**WHAT TO WORK ON**
Both the line with "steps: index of" and the line with "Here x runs" in the records below must appear in the output, along with every line between them, exactly and with nothing added.

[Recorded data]

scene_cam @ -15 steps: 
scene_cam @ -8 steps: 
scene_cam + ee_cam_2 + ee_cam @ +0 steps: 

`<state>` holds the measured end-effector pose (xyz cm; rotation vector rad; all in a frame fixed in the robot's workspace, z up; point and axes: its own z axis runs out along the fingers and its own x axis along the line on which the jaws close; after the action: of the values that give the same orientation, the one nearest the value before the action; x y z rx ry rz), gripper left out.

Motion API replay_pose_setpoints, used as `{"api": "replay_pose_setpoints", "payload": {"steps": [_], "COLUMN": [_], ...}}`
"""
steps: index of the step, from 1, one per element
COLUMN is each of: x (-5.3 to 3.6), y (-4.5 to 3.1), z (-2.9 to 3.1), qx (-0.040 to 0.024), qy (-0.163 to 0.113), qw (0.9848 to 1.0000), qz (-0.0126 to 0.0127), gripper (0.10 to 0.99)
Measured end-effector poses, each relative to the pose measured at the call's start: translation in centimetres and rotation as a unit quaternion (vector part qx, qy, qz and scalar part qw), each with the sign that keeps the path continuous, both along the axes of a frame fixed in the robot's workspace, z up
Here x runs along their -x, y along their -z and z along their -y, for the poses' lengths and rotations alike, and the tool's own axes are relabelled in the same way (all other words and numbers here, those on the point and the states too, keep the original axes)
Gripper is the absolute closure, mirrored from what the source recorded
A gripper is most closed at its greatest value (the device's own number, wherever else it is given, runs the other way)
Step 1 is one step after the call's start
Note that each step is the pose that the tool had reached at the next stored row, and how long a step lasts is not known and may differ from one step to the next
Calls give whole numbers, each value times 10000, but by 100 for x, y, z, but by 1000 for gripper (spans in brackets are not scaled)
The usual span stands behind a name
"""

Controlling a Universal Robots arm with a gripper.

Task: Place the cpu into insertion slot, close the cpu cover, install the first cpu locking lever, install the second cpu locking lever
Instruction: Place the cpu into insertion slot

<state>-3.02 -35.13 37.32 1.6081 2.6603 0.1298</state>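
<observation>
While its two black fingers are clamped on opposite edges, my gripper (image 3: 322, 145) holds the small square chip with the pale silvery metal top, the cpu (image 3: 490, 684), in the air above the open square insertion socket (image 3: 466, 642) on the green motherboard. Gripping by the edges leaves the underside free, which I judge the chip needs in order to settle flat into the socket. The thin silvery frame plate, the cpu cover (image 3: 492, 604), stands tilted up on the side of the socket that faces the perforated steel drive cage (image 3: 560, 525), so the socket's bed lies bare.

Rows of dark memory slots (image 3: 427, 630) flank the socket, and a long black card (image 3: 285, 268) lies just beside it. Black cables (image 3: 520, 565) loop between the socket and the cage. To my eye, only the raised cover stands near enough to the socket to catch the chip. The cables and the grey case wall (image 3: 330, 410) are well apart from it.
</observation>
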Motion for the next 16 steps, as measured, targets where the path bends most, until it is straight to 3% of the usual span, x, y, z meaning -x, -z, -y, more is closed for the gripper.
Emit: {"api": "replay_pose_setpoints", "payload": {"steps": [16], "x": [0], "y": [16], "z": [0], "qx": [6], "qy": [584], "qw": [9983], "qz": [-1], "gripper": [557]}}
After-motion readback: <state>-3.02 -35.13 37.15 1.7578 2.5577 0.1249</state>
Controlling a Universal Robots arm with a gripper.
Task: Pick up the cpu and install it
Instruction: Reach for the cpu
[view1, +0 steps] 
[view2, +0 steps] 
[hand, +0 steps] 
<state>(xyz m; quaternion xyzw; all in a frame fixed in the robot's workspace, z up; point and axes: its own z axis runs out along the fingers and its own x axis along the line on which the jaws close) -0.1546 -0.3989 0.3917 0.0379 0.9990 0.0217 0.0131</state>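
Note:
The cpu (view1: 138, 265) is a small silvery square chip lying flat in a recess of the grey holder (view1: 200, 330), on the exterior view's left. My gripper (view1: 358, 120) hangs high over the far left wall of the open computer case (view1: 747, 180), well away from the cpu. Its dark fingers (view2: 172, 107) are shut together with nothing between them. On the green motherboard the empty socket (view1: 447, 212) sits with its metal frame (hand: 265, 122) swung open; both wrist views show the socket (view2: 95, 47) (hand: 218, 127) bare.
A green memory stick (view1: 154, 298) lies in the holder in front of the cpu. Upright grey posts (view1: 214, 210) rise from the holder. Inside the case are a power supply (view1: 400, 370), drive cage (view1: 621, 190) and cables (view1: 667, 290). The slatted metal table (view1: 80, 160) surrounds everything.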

**FINAL ANSWER**
steps: index of the step, from 1, one per element
COLUMN is each of: x (-5.3 to 3.6), y (-4.5 to 3.1), z (-2.9 to 3.1), qx (-0.040 to 0.024), qy (-0.163 to 0.113), qw (0.9848 to 1.0000), qz (-0.0126 to 0.0127), gripper (0.10 to 0.99)
Measured end-effector poses, each relative to the pose measured at the call's start: translation in centimetres and rotation as a unit quaternion (vector part qx, qy, qz and scalar part qw), each with the sign that keeps the path continuous, both along the axes of a frame fixed in the robot's workspace, z up
Here x runs along their -x, y along their -z and z along their -y, for the poses' lengths and rotations alike, and the tool's own axes are relabelled in the same way (all other words and numbers here, those on the point and the states too, keep the original axes)

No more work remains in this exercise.